### Exercise requirements
Reproduce exactly the lines below from the one containing "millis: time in" through the one containing "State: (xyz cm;", including both, and nothing else.

Start of Data extract

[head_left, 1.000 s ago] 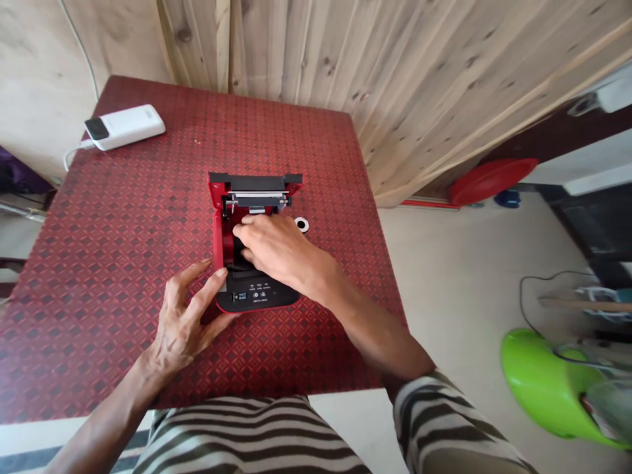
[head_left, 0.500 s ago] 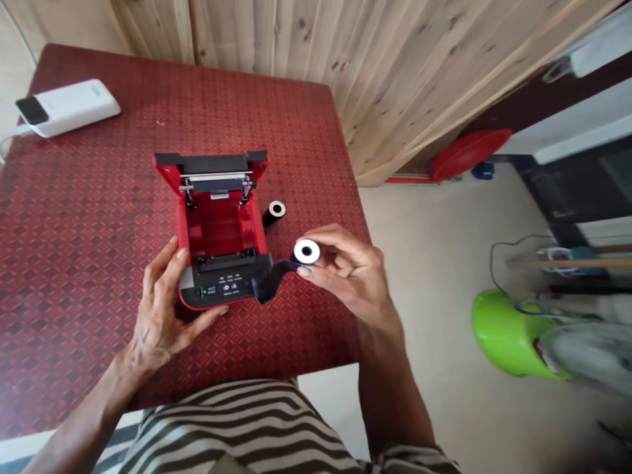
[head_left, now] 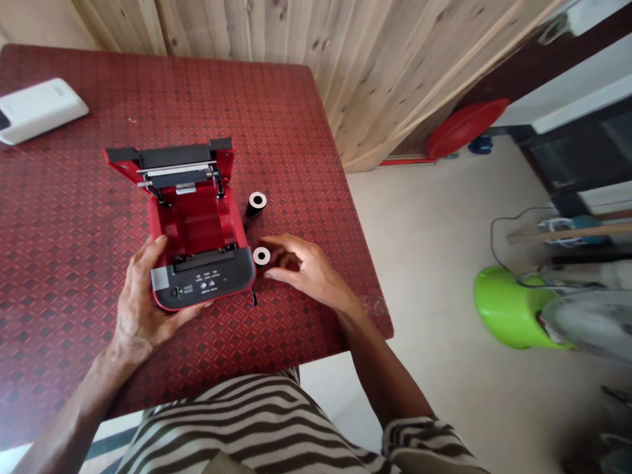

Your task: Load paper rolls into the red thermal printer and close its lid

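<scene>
A red and black label printer [head_left: 201, 280] stands on the table with its lid [head_left: 170, 158] raised, showing a bare red compartment. My left hand [head_left: 141, 296] grips its left side and front edge, fingers along the side and thumb low in front. Close against the printer's right side, a black ribbon roll with a white core [head_left: 261, 255] stands on the table. My right hand [head_left: 301, 266] is beside this roll, fingers apart, index finger above and thumb below it. A second black roll with a white core [head_left: 257, 201] rests farther back, beside the compartment.
A white power bank [head_left: 42, 108] lies at the far left of the red patterned table [head_left: 276, 131]. Wood panelling [head_left: 276, 33] rises behind. On the floor to the right are a green tub [head_left: 508, 309] and a red round object [head_left: 467, 128].
My right hand has brought the ribbon roll left and down to the table beside the printer, and its fingers have loosened. The dark film no longer stretches out visibly. The view has shifted right.
</scene>
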Tool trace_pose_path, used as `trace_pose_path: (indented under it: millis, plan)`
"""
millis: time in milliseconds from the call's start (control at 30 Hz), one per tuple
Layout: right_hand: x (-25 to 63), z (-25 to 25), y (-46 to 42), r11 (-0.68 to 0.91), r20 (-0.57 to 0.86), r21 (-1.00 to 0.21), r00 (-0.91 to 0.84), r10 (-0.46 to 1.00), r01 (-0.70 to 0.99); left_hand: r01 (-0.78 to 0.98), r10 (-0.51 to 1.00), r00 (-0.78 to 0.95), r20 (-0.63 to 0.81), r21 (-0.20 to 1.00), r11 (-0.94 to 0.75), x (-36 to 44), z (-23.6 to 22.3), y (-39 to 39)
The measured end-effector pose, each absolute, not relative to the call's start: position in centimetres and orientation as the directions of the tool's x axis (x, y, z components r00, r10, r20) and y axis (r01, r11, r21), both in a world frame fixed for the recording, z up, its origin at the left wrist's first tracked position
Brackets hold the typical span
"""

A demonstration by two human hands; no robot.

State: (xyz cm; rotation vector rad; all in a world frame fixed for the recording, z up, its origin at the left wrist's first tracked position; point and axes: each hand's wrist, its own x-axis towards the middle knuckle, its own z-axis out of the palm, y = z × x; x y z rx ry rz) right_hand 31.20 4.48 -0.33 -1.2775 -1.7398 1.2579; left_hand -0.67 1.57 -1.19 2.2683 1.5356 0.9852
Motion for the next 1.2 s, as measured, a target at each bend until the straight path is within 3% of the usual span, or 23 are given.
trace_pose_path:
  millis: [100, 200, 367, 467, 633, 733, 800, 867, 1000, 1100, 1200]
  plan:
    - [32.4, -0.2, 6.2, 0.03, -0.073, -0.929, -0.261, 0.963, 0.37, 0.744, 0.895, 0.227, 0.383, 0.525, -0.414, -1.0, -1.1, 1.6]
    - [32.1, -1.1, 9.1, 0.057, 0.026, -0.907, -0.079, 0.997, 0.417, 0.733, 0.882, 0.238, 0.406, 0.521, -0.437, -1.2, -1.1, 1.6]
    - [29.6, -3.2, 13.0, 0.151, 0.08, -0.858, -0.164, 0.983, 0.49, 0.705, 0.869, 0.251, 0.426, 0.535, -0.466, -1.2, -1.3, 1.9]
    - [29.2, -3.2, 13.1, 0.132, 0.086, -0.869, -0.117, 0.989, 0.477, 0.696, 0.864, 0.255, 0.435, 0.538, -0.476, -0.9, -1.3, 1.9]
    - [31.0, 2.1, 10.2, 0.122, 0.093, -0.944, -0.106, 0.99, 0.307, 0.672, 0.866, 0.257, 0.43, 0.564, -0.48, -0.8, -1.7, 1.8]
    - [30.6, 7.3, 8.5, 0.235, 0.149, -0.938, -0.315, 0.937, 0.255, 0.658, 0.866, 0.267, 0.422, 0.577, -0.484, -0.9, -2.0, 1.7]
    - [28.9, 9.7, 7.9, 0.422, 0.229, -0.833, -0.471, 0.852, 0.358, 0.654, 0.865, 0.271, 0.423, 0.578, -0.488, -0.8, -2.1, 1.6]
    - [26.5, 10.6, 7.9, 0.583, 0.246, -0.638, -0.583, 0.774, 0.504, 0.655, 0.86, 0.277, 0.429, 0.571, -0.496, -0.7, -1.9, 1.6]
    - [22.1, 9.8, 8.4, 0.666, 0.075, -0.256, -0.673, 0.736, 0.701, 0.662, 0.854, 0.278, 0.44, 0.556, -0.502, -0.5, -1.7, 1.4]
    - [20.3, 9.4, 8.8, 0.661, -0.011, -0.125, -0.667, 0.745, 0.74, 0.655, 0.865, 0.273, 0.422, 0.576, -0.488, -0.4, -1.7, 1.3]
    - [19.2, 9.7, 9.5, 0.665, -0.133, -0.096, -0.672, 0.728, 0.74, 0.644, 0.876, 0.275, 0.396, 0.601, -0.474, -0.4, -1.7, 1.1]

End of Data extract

### Task response
millis: time in milliseconds from the call's start (control at 30 Hz), one per tuple
Layout: right_hand: x (-25 to 63), z (-25 to 25), y (-46 to 42), r11 (-0.68 to 0.91), r20 (-0.57 to 0.86), r21 (-1.00 to 0.21), r00 (-0.91 to 0.84), r10 (-0.46 to 1.00), r01 (-0.70 to 0.99); left_hand: r01 (-0.78 to 0.98), r10 (-0.51 to 1.00), r00 (-0.78 to 0.95), r20 (-0.63 to 0.81), r21 (-0.20 to 1.00), r11 (-0.94 to 0.75), x (-36 to 44), z (-23.6 to 22.3), y (-39 to 39)
The measured end-effector pose, each absolute, not relative to the call's start: position in centimetres and orientation as the directions of the tool's x axis (x, y, z components r00, r10, r20) and y axis (r01, r11, r21), both in a world frame fixed for the recording, z up, its origin at the left wrist's first tracked position
Brackets hold the typical span
"""

A demonstration by two human hands; no robot.

State: (xyz cm; rotation vector rad; all in a world frame fixed for the recording, z up, its origin at the left wrist's first tracked position; point and axes: each hand's wrist, its own x-axis towards the middle knuckle, its own z-axis out of the palm, y = z × x; x y z rx ry rz) right_hand 31.20 4.48 -0.33 -1.2775 -1.7398 1.2579; left_hand -0.67 1.57 -1.19 2.2683 1.5356 0.9852

No part of the exercise is left unanswered.